Going into an M&A deal there is always a “courtship” period where the Buyer is wining and dining the target company. If things go well, this leads to a Letter of Intent, which essentially states that the Buyer wants to buy the company, and the Seller agrees.
This is where things get more complicated. The courtship – and romance – is over.
Considering that a typical M&A deal is about as hard to complete as a Hollywood blockbuster, it’s a miracle these deals ever go through. There are so many elements that could derail them at any stage until the purchase and sale agreement is signed and the closing takes place.
So what happens?
If you’re a target company, you need to be aware of the mindset the Buyer takes on when approaching a deal.
It helps you manage expectations when you sit across the table. As the target, you must realize that as desirable as you may be, you might not have as much leverage after the Letter of Intent.
The Buyer’s attitude is that if they’re paying full price, then the target company has to perform to expectations or better once they assume control, even if there are unknown factors that come into play through no fault of the Seller. The Buyer believes the shareholders of the target company should take on all risks of the unknown, despite the due diligence they have done.

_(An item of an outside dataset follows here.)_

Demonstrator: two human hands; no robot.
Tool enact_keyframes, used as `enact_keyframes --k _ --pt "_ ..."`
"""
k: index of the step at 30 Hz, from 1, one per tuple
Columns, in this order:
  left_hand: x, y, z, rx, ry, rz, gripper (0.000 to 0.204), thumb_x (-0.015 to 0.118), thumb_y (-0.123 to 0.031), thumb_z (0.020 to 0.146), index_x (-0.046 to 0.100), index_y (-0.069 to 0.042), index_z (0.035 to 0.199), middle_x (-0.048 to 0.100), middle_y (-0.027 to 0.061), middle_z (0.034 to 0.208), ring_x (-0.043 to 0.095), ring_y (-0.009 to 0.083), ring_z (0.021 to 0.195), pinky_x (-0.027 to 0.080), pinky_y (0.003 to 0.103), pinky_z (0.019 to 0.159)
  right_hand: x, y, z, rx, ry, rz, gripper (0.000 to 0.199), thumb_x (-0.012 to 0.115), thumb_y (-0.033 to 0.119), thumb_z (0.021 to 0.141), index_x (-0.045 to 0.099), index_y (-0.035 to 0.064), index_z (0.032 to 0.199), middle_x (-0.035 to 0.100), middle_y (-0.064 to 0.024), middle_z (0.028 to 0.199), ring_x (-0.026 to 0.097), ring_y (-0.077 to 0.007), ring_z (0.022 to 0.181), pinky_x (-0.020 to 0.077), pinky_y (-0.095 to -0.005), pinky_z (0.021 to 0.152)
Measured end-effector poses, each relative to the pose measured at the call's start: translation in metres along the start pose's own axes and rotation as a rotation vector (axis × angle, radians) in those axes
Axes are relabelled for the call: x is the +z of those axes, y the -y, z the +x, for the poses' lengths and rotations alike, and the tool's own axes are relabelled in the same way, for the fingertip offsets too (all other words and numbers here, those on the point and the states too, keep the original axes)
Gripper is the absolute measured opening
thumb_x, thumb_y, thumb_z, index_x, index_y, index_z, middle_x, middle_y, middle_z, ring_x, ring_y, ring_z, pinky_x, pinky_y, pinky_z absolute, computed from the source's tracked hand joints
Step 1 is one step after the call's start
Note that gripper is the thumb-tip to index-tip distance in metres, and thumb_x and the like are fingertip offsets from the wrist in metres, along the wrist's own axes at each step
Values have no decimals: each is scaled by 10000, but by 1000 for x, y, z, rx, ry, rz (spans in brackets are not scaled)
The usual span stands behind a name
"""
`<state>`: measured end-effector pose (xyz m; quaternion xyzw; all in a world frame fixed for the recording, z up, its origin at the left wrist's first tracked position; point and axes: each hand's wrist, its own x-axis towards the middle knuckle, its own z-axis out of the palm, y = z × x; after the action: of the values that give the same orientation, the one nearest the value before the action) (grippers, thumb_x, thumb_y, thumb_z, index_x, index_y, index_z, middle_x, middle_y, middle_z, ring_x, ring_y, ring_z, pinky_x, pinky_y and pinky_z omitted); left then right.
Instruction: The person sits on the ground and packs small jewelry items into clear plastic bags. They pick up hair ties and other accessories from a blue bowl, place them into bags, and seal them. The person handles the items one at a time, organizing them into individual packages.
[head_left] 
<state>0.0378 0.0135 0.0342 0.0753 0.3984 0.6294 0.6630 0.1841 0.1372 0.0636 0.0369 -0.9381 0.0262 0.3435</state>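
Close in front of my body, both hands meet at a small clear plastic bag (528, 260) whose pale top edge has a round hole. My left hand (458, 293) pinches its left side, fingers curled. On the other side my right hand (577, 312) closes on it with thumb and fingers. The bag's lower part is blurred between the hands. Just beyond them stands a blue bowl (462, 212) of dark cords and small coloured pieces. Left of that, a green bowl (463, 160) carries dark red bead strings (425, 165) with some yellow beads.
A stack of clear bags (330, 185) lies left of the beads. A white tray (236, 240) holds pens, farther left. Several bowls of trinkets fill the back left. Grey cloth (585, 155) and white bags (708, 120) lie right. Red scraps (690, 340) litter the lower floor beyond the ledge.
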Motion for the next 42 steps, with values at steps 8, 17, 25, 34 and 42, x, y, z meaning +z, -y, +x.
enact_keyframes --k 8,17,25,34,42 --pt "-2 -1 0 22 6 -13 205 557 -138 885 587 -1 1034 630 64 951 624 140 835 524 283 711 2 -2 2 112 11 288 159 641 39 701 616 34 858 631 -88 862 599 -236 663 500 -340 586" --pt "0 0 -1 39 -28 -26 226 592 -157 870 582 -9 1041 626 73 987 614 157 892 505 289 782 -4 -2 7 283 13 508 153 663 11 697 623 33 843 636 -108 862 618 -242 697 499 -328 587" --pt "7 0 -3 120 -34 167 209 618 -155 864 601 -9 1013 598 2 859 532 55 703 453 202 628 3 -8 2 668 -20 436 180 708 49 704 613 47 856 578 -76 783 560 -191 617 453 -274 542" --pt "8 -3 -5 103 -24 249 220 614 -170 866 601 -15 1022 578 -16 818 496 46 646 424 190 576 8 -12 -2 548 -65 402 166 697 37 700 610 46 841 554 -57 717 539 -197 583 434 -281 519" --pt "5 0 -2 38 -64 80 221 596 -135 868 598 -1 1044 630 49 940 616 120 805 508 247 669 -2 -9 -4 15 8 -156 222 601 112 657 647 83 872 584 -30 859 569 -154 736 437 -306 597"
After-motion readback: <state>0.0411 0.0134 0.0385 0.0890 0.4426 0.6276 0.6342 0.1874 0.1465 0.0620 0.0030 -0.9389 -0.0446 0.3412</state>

That’s why in these types of deals, a significant portion of the sales price (8% to 10%, generally) is held in escrow for a period of a year or more, with the Buyer basically free to take funds if there have been any breaches with the representations and warranties in the sales contract to pay for the financial losses. They can even clawback more money beyond that amount.
Understandably, Sellers aren’t eager to take that risk… or take home significantly less funds at closing… money which owners and shareholders are eager to use to retire or invest in new projects.
A Unique Insurance Product
But, as we’ll see in a moment, there is a remedy that allows Sellers to protect themselves and not be required to leave any funds in escrow. In fact, they no longer have an indemnity obligation at all.
On the other side, the Seller maintains they can only give assurances for issues they know about and outline in the representations and warranties in the contract. The target thinks the Buyer should take on all the risk after those issues are outlined.
Clearly, the two sides are at odds. And this can make for difficult negotiations.
But there is an insurance product that can make both sides happy, remove the need for money to be held back in escrow and fulfil any indemnity obligations in the event of a breach of the Seller reps. Deals as low as $15 million will be considered by insurance company Underwriters.
Representations and Warranty insurance does this by transferring the indemnity obligation from the target to a third party – an insurance company.
For example, say a chain of restaurants is purchased. But post-closing, the Buyer discovers that there are $1M of gift cards out there yet to be redeemed. Without R&W insurance, the Buyer would have to go after the Seller to cover their financial losses. But with this coverage, they simply file a claim with the insurer.
Another big bonus: with this coverage in place, a deal is EIGHT TIMES more likely to close. Because the indemnity obligation has been removed from the Seller’s shoulders, that’s one less thing to negotiate. The process becomes that much smoother.
The Nuts and Bolts of R&W
The vast majority of policies are “Buyer side,” where the Buyer is the Insured Party, although often the Seller is the one to pay for it, and happy to do so, considering all the benefits.
Securing this coverage is easy, and its cost is low. To secure a policy takes a couple of weeks at most, as the Underwriters review the due diligence performed by the Buyer. The rate is 2%-3% of the Policy Limit, including Underwriting fees and taxes. The price of R&W insurance has dropped considerably in the last several years, while the number of insurers offering this coverage has increased.
Timing is critical. If you want R&W insurance to cover your next M&A deal, there should be a provision made at the Letter of Intent stage. If it’s put in place at that time, it can always be removed.